• _Work instructions_
Lines that include "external" make up the answer; copy all of them from the data below.

• _Recorded information_
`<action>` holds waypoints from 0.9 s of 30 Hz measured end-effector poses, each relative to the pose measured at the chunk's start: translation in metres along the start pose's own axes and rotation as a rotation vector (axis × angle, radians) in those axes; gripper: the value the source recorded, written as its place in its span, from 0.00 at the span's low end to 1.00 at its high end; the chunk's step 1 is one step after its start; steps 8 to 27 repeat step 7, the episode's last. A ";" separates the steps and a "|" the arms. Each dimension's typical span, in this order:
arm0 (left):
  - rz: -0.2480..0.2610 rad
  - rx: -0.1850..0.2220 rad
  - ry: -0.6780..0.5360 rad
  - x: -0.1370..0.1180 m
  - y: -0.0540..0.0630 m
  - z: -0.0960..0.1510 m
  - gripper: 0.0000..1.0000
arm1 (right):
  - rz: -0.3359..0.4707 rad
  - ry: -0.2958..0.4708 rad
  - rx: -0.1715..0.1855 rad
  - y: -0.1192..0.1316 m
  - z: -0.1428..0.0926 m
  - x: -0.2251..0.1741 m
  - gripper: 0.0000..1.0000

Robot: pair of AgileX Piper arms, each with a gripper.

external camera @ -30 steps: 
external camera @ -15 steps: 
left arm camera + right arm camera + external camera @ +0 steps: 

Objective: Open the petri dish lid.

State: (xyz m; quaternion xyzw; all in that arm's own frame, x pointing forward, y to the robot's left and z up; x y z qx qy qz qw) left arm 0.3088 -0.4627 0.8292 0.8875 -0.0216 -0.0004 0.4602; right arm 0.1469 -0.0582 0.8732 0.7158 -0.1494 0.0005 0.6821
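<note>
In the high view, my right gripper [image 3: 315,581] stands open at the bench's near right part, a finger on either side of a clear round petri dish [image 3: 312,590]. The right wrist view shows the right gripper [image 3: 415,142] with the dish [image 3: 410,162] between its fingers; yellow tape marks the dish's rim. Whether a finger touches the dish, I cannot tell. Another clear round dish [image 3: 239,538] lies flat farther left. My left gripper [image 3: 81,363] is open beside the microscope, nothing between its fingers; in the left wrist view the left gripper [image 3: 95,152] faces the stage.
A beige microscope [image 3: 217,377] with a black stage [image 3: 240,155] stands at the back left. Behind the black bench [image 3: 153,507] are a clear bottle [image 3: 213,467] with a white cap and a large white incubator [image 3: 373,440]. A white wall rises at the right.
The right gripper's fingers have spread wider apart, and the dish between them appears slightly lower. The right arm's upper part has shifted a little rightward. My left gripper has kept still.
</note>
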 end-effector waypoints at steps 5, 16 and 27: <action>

• _Output of the task_
external camera @ -30 steps: 
external camera @ -15 steps: 
left arm camera + right arm camera + external camera @ +0 steps: 

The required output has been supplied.